Your objective
Scan the records below for the line with "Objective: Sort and" and the line with "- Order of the", and retype that range exactly, both ends included, pictures excepted.

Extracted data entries
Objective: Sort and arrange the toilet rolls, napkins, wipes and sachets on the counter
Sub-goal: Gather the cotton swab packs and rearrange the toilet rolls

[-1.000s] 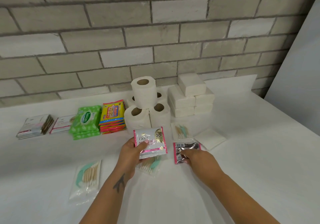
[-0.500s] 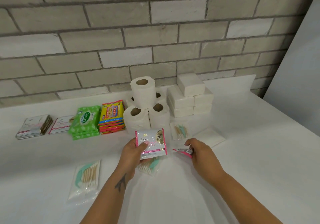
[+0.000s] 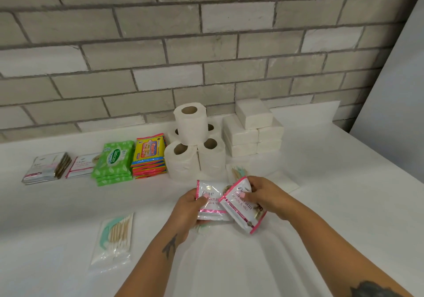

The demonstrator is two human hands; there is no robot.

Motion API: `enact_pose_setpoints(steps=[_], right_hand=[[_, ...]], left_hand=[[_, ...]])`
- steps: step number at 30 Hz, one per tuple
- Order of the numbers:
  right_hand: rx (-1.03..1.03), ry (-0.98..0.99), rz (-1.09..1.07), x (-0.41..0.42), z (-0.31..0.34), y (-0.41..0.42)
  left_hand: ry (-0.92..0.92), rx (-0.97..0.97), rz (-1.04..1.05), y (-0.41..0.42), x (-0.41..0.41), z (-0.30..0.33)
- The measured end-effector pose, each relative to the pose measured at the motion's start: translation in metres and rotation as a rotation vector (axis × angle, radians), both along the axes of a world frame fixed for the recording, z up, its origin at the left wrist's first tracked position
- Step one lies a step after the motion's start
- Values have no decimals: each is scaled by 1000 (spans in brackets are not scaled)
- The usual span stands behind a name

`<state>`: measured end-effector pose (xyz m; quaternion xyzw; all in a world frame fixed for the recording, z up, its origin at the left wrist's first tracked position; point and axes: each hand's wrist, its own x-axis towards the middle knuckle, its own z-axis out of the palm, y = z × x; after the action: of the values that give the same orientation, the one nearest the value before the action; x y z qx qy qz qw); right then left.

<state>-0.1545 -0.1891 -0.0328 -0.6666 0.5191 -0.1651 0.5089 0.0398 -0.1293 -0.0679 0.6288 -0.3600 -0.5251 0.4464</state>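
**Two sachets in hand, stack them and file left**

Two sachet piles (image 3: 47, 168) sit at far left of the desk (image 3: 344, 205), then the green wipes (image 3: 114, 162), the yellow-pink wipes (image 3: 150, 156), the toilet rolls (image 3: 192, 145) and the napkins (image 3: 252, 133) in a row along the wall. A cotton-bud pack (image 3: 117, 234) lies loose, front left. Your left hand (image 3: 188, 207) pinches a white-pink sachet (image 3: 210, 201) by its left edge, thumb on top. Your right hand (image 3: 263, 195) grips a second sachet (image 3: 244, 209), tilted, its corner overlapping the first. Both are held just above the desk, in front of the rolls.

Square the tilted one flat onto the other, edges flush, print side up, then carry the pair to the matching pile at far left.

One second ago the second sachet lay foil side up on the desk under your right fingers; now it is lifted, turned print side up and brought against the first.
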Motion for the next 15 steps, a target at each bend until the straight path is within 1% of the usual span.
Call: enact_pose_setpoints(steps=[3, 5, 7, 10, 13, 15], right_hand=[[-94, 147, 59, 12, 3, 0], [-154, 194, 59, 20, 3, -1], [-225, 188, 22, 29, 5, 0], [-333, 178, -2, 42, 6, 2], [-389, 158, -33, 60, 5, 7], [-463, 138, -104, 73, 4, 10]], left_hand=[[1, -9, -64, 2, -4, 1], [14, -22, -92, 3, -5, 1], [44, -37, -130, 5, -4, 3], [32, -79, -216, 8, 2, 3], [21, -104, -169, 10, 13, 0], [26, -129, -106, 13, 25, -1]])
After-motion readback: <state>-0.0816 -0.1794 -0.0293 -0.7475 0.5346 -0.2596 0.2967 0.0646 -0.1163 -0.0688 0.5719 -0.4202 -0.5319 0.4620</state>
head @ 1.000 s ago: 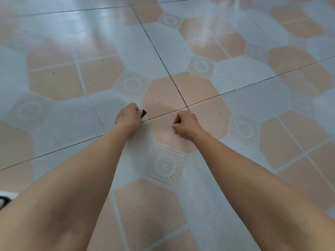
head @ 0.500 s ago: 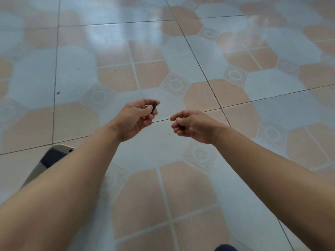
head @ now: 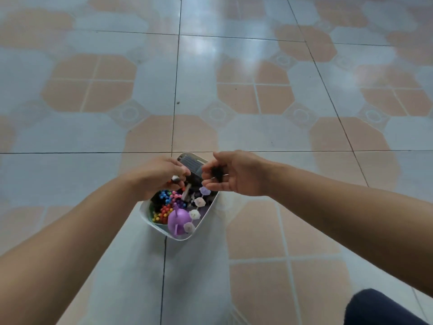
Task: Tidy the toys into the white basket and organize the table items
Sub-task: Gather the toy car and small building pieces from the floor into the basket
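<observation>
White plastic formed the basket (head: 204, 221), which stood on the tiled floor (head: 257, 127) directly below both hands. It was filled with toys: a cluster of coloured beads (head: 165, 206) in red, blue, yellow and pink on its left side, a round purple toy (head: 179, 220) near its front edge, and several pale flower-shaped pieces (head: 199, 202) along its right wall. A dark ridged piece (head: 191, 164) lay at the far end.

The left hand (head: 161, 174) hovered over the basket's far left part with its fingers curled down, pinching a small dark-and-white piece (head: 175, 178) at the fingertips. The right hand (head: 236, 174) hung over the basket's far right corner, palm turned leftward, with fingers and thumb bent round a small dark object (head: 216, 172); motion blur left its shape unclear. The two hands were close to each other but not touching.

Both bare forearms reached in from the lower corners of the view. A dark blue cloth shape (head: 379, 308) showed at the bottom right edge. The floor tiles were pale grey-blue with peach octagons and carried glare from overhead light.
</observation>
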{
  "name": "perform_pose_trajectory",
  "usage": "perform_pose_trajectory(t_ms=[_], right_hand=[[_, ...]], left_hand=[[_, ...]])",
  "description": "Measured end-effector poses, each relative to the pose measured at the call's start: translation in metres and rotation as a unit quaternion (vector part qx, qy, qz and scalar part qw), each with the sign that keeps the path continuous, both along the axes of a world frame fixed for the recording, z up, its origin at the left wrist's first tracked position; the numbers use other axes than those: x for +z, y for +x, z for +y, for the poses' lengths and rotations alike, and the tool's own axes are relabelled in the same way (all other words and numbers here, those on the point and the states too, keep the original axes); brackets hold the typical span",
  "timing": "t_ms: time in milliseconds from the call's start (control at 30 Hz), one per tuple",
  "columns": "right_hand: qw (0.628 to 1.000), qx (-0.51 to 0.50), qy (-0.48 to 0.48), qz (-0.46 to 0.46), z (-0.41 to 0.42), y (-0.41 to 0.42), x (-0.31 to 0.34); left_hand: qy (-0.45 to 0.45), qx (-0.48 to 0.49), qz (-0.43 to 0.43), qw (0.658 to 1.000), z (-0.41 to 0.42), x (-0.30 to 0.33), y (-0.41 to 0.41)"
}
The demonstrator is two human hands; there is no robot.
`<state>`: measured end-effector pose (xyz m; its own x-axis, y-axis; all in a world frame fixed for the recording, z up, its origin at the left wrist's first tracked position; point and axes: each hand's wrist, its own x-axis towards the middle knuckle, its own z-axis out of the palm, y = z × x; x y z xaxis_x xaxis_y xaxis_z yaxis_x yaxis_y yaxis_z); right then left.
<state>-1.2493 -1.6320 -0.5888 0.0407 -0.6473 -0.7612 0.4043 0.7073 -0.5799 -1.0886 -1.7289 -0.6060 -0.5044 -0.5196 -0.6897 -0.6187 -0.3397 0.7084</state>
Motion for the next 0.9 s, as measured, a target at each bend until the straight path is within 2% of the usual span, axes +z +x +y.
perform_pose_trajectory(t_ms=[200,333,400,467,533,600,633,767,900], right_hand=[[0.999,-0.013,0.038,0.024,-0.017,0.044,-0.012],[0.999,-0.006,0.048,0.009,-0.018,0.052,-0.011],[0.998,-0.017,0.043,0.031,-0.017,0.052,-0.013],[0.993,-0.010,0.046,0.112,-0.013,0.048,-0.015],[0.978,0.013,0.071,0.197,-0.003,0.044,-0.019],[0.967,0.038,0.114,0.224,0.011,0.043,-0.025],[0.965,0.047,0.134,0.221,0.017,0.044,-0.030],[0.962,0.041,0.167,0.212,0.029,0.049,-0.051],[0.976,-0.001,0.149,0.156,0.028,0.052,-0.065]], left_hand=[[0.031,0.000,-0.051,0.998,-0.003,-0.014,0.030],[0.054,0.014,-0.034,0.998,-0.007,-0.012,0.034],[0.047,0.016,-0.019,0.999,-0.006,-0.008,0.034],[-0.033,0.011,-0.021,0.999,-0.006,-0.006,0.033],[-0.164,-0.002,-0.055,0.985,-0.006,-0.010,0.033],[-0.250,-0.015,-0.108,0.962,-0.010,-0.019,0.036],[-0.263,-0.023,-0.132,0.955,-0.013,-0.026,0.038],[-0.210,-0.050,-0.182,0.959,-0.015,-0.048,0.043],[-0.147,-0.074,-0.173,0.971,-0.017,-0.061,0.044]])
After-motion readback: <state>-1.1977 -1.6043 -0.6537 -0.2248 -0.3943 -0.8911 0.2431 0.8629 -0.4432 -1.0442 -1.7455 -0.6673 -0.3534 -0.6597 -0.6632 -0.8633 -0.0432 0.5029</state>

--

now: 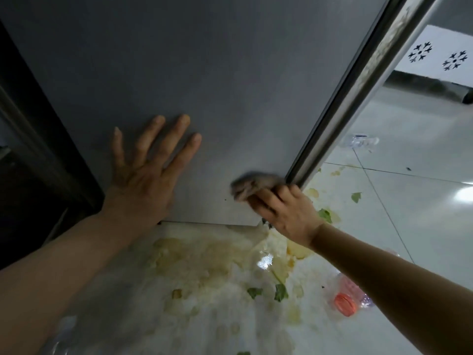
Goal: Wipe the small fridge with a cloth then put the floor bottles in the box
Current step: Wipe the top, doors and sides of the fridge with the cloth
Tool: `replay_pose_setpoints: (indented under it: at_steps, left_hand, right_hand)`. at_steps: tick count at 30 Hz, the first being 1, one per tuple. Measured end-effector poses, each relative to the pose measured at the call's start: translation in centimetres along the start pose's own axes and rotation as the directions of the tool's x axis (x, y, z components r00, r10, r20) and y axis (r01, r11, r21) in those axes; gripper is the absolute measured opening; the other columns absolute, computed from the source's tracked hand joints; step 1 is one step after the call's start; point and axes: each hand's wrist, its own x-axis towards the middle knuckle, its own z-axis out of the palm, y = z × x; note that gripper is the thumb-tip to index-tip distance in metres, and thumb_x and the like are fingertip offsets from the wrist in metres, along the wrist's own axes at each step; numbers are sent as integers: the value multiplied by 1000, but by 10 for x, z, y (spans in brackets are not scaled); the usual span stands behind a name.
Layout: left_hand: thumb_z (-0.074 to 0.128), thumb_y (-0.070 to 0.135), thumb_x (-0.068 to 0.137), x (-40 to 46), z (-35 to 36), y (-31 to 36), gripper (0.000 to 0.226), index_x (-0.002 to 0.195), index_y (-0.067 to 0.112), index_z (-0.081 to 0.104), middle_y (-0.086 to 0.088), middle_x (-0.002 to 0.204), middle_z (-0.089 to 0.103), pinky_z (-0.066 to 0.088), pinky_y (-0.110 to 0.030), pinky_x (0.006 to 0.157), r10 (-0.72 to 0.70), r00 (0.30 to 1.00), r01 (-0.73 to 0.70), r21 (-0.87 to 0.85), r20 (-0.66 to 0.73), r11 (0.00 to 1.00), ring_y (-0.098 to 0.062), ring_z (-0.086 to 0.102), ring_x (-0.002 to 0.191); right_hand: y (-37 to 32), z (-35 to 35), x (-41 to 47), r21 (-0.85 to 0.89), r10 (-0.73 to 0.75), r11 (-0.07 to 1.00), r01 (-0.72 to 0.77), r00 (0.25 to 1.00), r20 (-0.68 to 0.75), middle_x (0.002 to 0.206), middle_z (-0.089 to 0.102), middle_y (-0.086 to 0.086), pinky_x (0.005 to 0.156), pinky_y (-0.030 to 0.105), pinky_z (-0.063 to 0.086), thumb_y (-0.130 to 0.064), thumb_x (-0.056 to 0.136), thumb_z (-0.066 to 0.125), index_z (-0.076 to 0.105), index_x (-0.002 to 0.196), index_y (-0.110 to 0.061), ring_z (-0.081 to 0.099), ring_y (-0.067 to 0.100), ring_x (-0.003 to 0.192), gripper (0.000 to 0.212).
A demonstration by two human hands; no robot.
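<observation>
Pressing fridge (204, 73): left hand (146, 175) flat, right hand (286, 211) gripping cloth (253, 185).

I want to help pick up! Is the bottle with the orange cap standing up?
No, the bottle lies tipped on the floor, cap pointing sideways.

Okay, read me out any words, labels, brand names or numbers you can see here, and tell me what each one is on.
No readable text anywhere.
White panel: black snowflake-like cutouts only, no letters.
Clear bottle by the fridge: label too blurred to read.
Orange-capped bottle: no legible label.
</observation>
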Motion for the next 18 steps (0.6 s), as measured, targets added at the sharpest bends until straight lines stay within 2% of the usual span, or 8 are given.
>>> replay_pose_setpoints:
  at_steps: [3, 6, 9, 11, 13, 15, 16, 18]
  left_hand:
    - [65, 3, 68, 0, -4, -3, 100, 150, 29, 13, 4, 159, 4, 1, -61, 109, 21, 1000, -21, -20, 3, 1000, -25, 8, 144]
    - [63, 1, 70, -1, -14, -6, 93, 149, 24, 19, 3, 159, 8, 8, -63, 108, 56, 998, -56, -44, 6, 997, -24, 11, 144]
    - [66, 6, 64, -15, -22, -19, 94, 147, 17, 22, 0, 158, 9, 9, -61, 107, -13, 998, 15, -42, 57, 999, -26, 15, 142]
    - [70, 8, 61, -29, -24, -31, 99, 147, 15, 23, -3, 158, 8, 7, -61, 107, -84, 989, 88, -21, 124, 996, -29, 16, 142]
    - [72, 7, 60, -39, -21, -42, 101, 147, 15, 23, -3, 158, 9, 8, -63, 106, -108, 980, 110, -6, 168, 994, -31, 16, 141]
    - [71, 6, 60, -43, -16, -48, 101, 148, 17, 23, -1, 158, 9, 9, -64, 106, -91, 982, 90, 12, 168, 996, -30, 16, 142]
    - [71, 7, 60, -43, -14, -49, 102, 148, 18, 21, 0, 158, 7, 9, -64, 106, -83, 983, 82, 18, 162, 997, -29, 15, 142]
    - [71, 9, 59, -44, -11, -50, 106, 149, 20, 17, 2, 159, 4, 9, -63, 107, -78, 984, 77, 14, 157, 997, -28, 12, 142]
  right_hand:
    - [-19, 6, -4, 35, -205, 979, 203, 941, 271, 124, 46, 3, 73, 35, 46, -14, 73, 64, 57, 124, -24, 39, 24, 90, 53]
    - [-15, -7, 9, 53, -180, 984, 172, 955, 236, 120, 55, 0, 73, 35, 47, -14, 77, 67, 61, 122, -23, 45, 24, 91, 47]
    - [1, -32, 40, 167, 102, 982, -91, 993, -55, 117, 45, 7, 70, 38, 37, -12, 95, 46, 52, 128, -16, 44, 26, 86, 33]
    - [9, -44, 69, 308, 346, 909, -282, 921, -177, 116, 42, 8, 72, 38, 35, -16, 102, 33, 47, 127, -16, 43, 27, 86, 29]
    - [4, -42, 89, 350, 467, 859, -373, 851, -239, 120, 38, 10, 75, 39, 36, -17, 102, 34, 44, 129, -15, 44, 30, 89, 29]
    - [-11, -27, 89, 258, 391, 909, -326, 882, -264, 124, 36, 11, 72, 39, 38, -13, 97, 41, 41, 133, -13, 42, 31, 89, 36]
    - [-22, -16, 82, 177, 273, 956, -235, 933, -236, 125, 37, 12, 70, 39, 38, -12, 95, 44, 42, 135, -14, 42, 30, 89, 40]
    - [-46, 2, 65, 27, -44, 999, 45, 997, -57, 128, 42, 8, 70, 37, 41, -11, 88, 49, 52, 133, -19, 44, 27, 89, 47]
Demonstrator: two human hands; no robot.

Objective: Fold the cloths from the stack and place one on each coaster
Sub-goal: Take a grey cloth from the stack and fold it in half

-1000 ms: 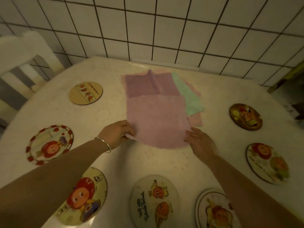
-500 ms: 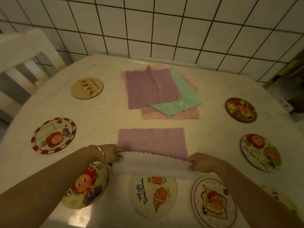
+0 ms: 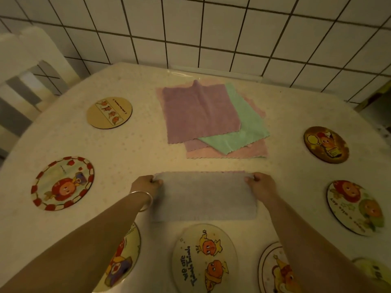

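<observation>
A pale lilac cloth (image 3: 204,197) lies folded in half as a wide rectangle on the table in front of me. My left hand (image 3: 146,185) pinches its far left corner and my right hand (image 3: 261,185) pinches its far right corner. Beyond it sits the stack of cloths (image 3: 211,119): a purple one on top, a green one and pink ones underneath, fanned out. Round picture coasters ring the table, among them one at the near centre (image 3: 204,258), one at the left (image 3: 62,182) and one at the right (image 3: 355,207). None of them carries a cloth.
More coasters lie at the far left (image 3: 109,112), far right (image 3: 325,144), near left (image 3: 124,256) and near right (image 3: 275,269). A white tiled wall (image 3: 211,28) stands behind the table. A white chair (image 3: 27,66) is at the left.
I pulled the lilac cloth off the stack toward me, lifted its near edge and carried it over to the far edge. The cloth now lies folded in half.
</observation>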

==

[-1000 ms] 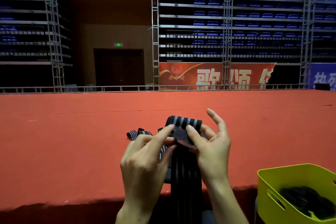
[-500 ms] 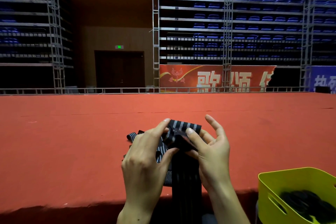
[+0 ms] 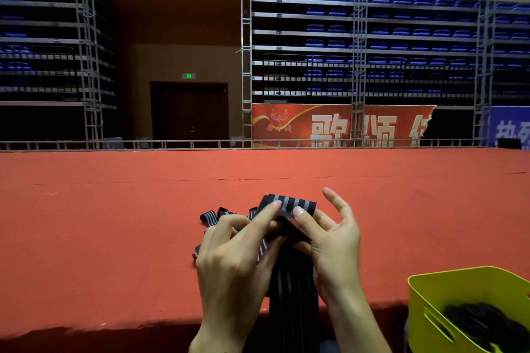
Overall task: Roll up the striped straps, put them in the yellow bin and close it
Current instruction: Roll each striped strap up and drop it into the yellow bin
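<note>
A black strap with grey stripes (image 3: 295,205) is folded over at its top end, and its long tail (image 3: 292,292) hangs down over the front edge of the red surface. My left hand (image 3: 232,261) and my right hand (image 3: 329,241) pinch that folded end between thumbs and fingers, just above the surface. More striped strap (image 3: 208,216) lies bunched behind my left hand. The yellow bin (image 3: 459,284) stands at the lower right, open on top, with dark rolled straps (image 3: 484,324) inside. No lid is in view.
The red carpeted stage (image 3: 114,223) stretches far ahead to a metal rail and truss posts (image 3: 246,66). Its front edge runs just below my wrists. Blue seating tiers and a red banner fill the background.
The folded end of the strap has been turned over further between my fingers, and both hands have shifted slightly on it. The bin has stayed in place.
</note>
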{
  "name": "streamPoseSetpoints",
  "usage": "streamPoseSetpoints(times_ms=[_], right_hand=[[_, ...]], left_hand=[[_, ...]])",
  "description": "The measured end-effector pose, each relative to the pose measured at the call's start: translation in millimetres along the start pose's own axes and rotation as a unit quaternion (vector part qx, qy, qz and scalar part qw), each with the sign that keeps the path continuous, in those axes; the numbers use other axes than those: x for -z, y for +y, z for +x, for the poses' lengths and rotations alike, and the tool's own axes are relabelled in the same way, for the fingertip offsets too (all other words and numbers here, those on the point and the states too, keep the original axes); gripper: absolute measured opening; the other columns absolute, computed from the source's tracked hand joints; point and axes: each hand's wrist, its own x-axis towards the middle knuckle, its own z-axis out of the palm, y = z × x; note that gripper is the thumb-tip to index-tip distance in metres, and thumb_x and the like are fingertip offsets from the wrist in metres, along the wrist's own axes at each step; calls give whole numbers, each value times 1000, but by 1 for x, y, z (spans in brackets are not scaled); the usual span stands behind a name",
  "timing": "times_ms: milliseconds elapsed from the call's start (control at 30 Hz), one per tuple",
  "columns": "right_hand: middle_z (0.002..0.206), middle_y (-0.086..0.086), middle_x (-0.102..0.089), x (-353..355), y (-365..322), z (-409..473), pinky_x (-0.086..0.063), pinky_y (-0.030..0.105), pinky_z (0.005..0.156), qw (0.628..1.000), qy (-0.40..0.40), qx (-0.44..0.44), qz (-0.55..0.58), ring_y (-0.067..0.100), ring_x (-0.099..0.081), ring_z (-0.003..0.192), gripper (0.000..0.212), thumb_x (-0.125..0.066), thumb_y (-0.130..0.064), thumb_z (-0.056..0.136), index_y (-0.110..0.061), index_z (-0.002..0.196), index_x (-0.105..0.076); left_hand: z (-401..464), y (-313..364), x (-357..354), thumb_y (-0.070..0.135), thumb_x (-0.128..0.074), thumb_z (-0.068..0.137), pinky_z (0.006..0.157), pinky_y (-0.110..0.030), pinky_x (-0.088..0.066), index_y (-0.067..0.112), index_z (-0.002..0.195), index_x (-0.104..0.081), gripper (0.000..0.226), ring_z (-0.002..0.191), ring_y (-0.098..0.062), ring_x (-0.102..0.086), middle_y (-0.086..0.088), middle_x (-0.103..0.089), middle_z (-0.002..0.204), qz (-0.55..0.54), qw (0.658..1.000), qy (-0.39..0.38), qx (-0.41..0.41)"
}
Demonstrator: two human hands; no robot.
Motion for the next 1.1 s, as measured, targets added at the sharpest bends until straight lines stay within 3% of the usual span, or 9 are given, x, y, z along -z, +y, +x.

Result
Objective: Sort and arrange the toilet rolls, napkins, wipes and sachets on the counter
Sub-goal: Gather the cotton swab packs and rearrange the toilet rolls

[-1.000s] 
[-0.500s] 
[+0.000s] 

The demonstrator is two human hands; there is no robot.

Motion API: `enact_pose_setpoints(steps=[_], right_hand=[[_, ...]], left_hand=[[_, ...]])`
- steps: step number at 30 Hz, one per tuple
- Order of the numbers:

There is nothing more to this exercise.